Understanding uptake of continuous quality improvement in Indigenous primary health care: lessons from a multi-site case study of the Audit and Best Practice for Chronic Disease project.
机构信息
Australian Primary Health Care Research Institute, Australian National University, Canberra, Australia.
出版信息
Implement Sci. 2010 Mar 13;5:21. doi: 10.1186/1748-5908-5-21.
BACKGROUND
Experimentation with continuous quality improvement (CQI) processes is well underway in Indigenous Australian primary health care. To date, little research into how health organizations take up, support, and embed these complex innovations is available on which services can draw to inform implementation. In this paper, we examine the practices and processes in the policy and organisational contexts, and aim to explore the ways in which they interact to support and/or hinder services' participation in a large scale Indigenous primary health care CQI program.
METHODS
We took a theory-driven approach, drawing on literature on the theory and effectiveness of CQI systems and the Greenhalgh diffusion of innovation framework. Data included routinely collected regional and service profile data; uptake of tools and progress through the first CQI cycle, and data collected quarterly from hub coordinators on their perceptions of barriers and enablers. A total of 48 interviews were also conducted with key people involved in the development, dissemination, and implementation of the Audit and Best Practice for Chronic Disease (ABCD) project. We compiled the various data, conducted thematic analyses, and developed an in-depth narrative account of the processes of uptake and diffusion into services.
RESULTS
Uptake of CQI was a complex and messy process that happened in fits and starts, was often characterised by conflicts and tensions, and was iterative, reactive, and transformational. Despite initial enthusiasm, the mixed successes during the first cycle were associated with the interaction of features of the environment, the service, the quality improvement process, and the stakeholders, which operated to produce a set of circumstances that either inhibited or enabled the process of change. Organisations had different levels of capacity to mobilize resources that could shift the balance toward supporting implementation. Different forms of leadership and organisational linkages were critical to success. The Greenhalgh framework provided a useful starting point for investigation, but we believe it is more a descriptive than explanatory model. As such, it has limitations in the extent to which it could assist us in understanding the interactions of the practices and processes that we observed at different levels of the system.
SUMMARY
Taking up CQI involved engaging multiple stakeholders in new relationships that could support services to construct shared meaning and purpose, operationalise key concepts and tools, and develop and embed new practices into services systems and routines.
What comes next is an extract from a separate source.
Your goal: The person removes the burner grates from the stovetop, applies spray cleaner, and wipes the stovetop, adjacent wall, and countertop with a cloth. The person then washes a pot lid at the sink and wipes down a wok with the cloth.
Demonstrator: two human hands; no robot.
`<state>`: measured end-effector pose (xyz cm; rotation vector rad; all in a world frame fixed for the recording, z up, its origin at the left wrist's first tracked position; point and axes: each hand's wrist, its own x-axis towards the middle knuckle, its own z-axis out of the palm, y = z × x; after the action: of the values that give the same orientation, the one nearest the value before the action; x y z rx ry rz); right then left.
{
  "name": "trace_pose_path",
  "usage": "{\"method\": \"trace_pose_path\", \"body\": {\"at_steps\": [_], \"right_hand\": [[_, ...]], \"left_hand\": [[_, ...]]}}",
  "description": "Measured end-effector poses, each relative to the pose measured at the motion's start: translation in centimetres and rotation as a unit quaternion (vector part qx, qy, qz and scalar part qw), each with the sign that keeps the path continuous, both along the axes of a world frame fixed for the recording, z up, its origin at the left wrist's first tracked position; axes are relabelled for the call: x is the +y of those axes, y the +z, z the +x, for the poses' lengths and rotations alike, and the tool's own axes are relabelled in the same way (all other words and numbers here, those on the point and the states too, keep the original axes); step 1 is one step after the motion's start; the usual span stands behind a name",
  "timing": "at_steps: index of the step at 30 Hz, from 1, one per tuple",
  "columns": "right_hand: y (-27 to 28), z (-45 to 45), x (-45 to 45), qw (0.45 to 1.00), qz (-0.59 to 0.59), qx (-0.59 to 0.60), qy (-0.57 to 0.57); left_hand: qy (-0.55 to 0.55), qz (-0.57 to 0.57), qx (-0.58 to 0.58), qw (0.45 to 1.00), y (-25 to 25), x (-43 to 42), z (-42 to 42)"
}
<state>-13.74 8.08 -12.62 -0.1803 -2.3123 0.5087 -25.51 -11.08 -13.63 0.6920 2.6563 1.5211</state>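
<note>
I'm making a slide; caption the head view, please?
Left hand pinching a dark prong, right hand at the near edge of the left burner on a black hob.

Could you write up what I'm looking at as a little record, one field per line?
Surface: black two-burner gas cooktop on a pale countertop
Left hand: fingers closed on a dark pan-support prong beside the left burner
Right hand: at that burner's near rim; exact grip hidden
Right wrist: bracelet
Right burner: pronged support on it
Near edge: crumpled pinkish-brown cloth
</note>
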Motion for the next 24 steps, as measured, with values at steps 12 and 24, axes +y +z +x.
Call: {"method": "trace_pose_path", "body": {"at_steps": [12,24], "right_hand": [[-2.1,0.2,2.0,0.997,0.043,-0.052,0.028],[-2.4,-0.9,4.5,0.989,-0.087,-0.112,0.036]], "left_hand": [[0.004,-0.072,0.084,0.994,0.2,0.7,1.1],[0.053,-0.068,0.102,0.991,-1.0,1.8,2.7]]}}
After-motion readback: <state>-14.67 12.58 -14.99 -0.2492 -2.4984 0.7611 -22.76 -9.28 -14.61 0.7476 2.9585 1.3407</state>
Promoting quality improvement requires a system approach and organization-wide commitment. At the organization level, a formal high-level mandate, leadership at all levels, and resources to support implementation are needed. At the broader system level, governance arrangements that can fulfil a number of policy objectives related to articulating the linkages between CQI and other aspects of the regulatory, financing, and performance frameworks within the health system would help define a role and vision for quality improvement.
背景
在澳大利亚原住民初级卫生保健中,持续质量改进(CQI)流程的试验正在进行中。迄今为止,关于卫生组织如何采用、支持和嵌入这些复杂创新的研究很少,服务机构可以从中吸取经验教训以进行实施。在本文中,我们研究了政策和组织背景下的实践和流程,并旨在探讨它们相互作用的方式,以支持和/或阻碍服务机构参与大规模的原住民初级卫生保健 CQI 计划。
方法
我们采用了理论驱动的方法,借鉴了关于 CQI 系统的理论和有效性的文献以及 Greenhalgh 创新扩散框架。数据包括定期收集的区域和服务概况数据;工具的采用情况以及通过第一个 CQI 周期的进展情况,以及从枢纽协调员那里每季度收集的关于障碍和促进因素的看法。还对参与 Audit and Best Practice for Chronic Disease (ABCD) 项目的开发、传播和实施的关键人员进行了总共 48 次访谈。我们整理了各种数据,进行了主题分析,并详细叙述了服务机构采用和扩散的过程。
结果
CQI 的采用是一个复杂而混乱的过程,断断续续,往往充满冲突和紧张,具有迭代性、反应性和变革性。尽管最初很热情,但第一个周期的混合成功与环境、服务、质量改进过程和利益相关者的特征相互作用有关,这些特征导致了一系列情况的产生,这些情况要么抑制了变革过程,要么促进了变革过程。组织调动资源的能力各有不同,这些资源可以改变支持实施的平衡。不同形式的领导力和组织联系对于成功至关重要。Greenhalgh 框架为调查提供了一个有用的起点,但我们认为它更多的是描述性的而不是解释性的模型。因此,它在帮助我们理解我们在系统不同层面观察到的实践和流程的相互作用方面存在局限性。
总结
采用 CQI 涉及到让多个利益相关者参与新的关系,这些关系可以支持服务机构构建共同的意义和目标,将关键概念和工具付诸实践,并将新的实践纳入服务机构的系统和常规中。促进质量改进需要系统的方法和全组织的承诺。在组织层面,需要高层的正式授权、各级领导以及支持实施的资源。在更广泛的系统层面上,治理安排可以满足与 CQI 与卫生系统内监管、融资和绩效框架的其他方面之间的联系相关的若干政策目标,这将有助于确定质量改进的作用和愿景。